• [What to do]: From the line containing "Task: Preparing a" to the end of the records, print every line exactly, both ends included, and leave out the pictures.

Data entries:

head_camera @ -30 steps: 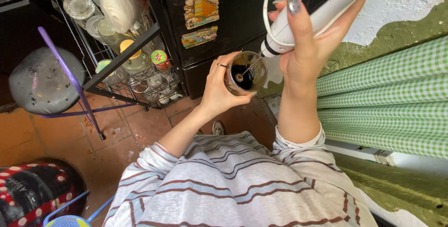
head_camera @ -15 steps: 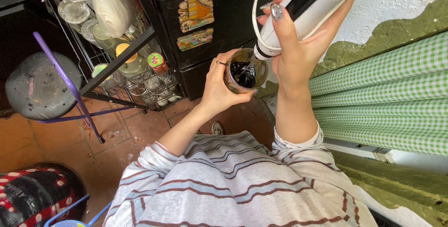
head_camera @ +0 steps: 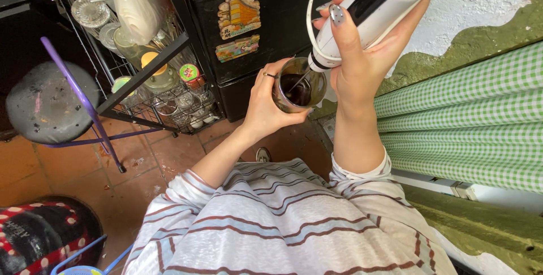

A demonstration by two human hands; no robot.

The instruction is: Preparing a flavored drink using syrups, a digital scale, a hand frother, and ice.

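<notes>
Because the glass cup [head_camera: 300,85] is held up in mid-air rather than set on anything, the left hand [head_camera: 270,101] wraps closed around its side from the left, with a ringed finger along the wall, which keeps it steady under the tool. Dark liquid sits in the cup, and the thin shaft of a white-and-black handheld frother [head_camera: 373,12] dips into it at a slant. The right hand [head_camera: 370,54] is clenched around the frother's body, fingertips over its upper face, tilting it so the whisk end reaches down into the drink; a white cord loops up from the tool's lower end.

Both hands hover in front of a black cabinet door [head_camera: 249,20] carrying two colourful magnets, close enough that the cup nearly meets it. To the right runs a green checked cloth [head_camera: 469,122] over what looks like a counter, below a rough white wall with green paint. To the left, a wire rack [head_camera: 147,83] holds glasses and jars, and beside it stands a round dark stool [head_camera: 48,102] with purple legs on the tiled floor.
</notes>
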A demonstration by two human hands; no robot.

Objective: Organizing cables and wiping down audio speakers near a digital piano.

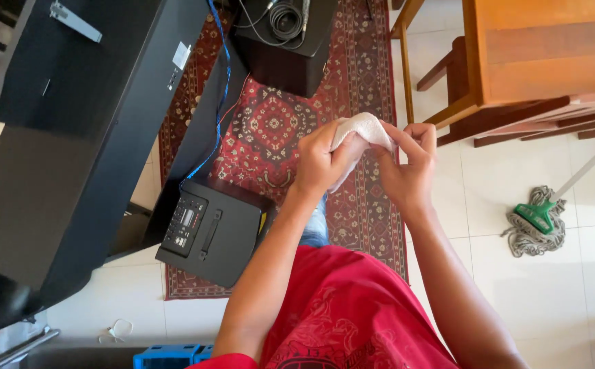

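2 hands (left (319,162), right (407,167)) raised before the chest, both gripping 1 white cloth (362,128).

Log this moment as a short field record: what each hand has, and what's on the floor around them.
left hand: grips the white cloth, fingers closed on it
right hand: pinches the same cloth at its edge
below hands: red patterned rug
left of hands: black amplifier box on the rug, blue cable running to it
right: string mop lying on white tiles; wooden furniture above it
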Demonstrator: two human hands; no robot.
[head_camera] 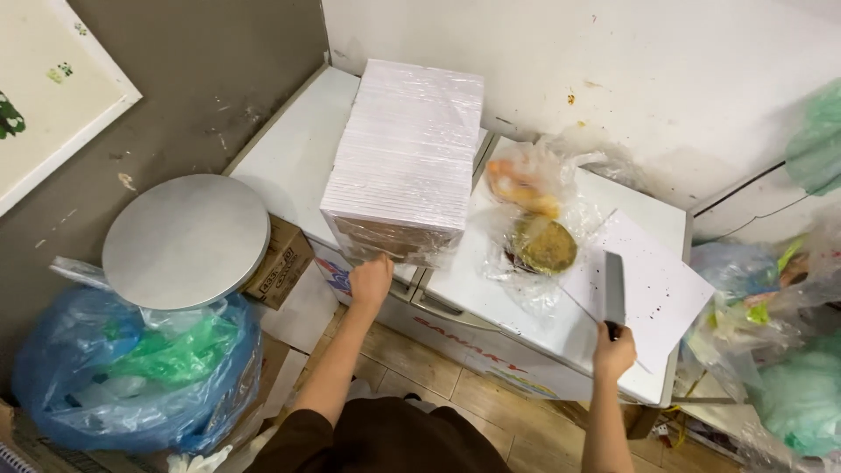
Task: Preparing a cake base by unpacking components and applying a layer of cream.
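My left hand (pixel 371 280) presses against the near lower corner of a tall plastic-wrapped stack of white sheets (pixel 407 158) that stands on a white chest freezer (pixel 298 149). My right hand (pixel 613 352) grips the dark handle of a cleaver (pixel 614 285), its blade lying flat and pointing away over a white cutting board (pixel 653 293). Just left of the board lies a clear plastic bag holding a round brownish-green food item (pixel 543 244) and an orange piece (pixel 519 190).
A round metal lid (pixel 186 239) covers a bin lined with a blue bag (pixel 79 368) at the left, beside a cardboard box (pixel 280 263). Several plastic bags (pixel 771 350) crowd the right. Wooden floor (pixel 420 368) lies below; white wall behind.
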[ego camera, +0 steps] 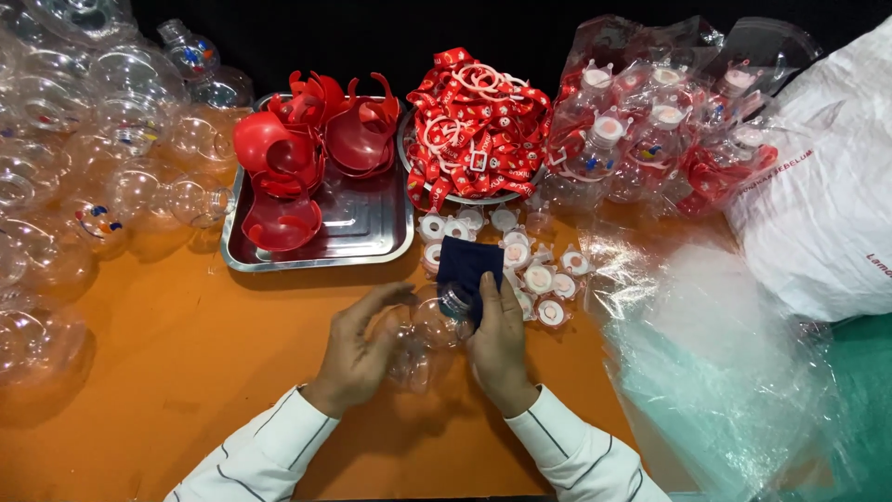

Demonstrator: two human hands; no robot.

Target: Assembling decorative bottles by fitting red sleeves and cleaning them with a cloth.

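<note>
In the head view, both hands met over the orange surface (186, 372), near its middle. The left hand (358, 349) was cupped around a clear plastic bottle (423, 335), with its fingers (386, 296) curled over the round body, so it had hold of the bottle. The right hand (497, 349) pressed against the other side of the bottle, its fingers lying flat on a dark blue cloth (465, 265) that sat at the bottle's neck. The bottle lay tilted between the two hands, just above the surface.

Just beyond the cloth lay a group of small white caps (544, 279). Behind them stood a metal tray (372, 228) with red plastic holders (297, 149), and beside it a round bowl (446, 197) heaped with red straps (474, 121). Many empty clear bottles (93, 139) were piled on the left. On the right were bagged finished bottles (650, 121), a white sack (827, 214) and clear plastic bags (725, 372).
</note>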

• [Exercise response]:
Task: Preparing a cake base by unpacking components and applying a layer of cream.
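My left hand (pixel 371 280) presses against the near lower corner of a tall plastic-wrapped stack of white sheets (pixel 407 158) that stands on a white chest freezer (pixel 298 149). My right hand (pixel 613 352) grips the dark handle of a cleaver (pixel 614 285), its blade lying flat and pointing away over a white cutting board (pixel 653 293). Just left of the board lies a clear plastic bag holding a round brownish-green food item (pixel 543 244) and an orange piece (pixel 519 190).
A round metal lid (pixel 186 239) covers a bin lined with a blue bag (pixel 79 368) at the left, beside a cardboard box (pixel 280 263). Several plastic bags (pixel 771 350) crowd the right. Wooden floor (pixel 420 368) lies below; white wall behind.
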[ego camera, +0 steps] 

Demonstrator: two human hands; no robot.

Target: Assembling decorative bottles by fitting red sleeves and cleaning them with a cloth.

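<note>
In the head view, both hands met over the orange surface (186, 372), near its middle. The left hand (358, 349) was cupped around a clear plastic bottle (423, 335), with its fingers (386, 296) curled over the round body, so it had hold of the bottle. The right hand (497, 349) pressed against the other side of the bottle, its fingers lying flat on a dark blue cloth (465, 265) that sat at the bottle's neck. The bottle lay tilted between the two hands, just above the surface.

Just beyond the cloth lay a group of small white caps (544, 279). Behind them stood a metal tray (372, 228) with red plastic holders (297, 149), and beside it a round bowl (446, 197) heaped with red straps (474, 121). Many empty clear bottles (93, 139) were piled on the left. On the right were bagged finished bottles (650, 121), a white sack (827, 214) and clear plastic bags (725, 372).
</note>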

The exercise requires no additional output.